Hi all,
I am trying to integrate mlflow with dask-sql machine learning in a distributed cluster, however I could not find any documentation on that.
I found that, it is possible to export the trained model as mlflow format, but my concern is whether we can use mlflow to track and compare multiple models as we do in usual ml in python.
Hi @guillaumeeb
I also looked that article form the internet. Actually he tried machine learning in python not in dask-sql.
I want similar to that in dask-sql only. I want to log all the models to mlflow as in the above article.
My question is whether the dask-sql support such kind of mlflow model tracking ? so that I can log all the model details into the mlflow dashboard.
Do you have some example code of your workflow using dask-sql?
I don’t think you’ll be able to use MLFlow within dask-sql without injecting some Python code.
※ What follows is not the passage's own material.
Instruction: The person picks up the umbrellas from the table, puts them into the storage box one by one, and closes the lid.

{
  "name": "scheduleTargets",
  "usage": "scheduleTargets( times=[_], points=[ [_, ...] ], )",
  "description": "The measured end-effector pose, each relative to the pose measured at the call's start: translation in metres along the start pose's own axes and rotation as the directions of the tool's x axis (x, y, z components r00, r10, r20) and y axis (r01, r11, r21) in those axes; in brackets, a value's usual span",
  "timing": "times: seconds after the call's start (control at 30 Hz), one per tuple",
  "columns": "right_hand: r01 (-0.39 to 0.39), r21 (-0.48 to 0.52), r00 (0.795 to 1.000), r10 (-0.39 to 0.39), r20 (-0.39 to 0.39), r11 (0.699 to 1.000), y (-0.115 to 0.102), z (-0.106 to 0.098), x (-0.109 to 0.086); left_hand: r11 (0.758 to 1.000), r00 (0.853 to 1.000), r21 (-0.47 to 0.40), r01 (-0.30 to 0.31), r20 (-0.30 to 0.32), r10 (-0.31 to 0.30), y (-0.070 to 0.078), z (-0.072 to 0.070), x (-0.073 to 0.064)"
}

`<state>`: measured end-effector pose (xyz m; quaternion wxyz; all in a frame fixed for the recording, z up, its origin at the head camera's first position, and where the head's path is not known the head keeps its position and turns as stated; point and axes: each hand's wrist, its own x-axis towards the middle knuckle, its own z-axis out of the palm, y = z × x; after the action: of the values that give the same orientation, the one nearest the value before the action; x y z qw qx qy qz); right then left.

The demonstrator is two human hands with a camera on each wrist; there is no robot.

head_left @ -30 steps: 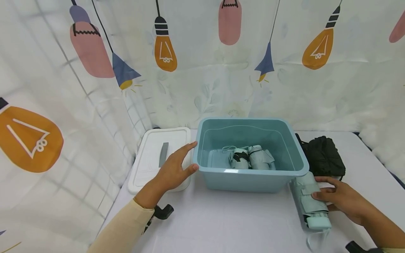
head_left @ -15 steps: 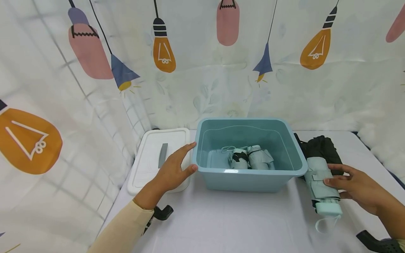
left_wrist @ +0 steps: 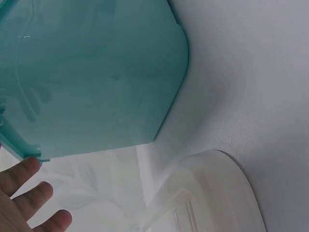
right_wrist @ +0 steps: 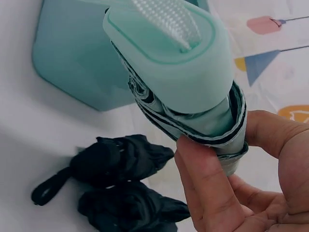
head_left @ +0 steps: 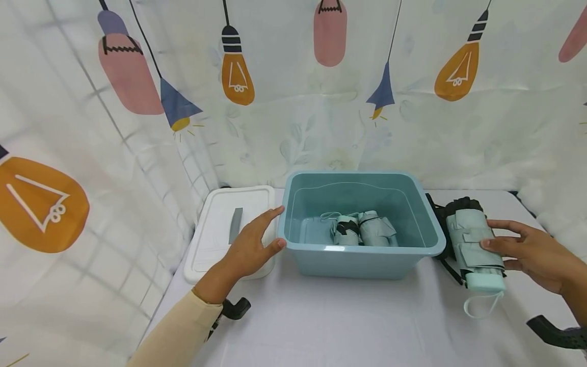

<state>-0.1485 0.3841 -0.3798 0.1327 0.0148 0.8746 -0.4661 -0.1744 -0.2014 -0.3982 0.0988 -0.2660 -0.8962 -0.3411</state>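
My right hand [head_left: 534,250] grips a folded mint-green umbrella [head_left: 474,239] by its middle, thumb on one side and fingers on the other. Its handle end, with a pale wrist strap [right_wrist: 169,21], points toward the right wrist camera. The umbrella is raised above two folded black umbrellas, one [right_wrist: 120,159] beside the other [right_wrist: 133,208]. My left hand [head_left: 249,250] rests with extended fingers at the left rim of a blue-green plastic bin [head_left: 344,262]. Inside the bin, two folded mint umbrellas, one [head_left: 347,232] and another [head_left: 377,232], lie side by side.
A white lid [head_left: 213,260] with a grey handle [head_left: 236,226] lies left of the bin. Everything stands on a white-covered table [head_left: 348,321]. A patterned curtain [head_left: 293,127] hangs behind and along the left side.
My right hand has lifted the mint umbrella off the table and carried it right and away from me, over the black umbrellas. My left hand has stayed at the bin's rim.
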Motion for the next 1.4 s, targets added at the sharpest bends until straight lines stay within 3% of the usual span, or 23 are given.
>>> scheduleTargets(
  times=[0.8, 1.4],
  points=[
    [0.026, -0.052, 0.999, -0.028, -0.034, 0.998, -0.038, -0.024, 0.015, 1.0, 1.0, 0.016, 0.004, 0.006, -0.004, 0.001, -0.001, 0.002],
    [0.081, -0.071, 0.997, -0.081, -0.004, 0.994, -0.073, -0.032, 0.023, 1.0, 1.0, 0.013, 0.015, 0.006, -0.015, -0.001, 0.0, 0.0]
  ],
)
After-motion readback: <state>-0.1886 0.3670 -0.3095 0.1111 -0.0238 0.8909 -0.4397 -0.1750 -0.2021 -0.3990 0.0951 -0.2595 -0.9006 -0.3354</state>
But you should be able to mix dask-sql with other Dask interfaces.
This is the code that I want to track with mlflow.
query = “”"
CREATE EXPERIMENT my_exp WITH (
model_class = ‘sklearn.ensemble.GradientBoostingClassifier’,
experiment_class = ‘sklearn.model_selection.GridSearchCV’,
tune_parameters = (n_estimators = ARRAY [16, 32, 2],
learning_rate = ARRAY [0.1,0.01,0.001],
max_depth = ARRAY [3,4,5,10]
),
target_column = ‘target’
) AS (
SELECT sepal_length, sepal_width, petal_length, petal_width,
CASE
WHEN species = ‘Iris-setosa’ THEN 0
WHEN species = ‘Iris-versicolor’ THEN 1
WHEN species = ‘Iris-virginica’ THEN 2
END AS target
FROM flower1
LIMIT 100
)
“”"
result1 = c.sql(query)
c.sql(“”"
SELECT * FROM PREDICT (
MODEL my_exp,
SELECT sepal_length, sepal_width, petal_length, petal_width,
CASE
WHEN species = ‘Iris-setosa’ THEN 0
WHEN species = ‘Iris-versicolor’ THEN 1
WHEN species = ‘Iris-virginica’ THEN 2
END AS actual
FROM flower1
OFFSET 100
)
“”").compute()
I could not find a document/resource to include mlflow tracking to this code?
Thanks, I was not even aware there was such a functionality in dask-sql!
You might be achieve what is in the linked post above with custom functions, but honestly, I think if you really want an MLFlow integration, you probably should use plain Dask Python code instead of dask-sql. I don’t think there is any example of integrating MLFlow in dask-sql as of now.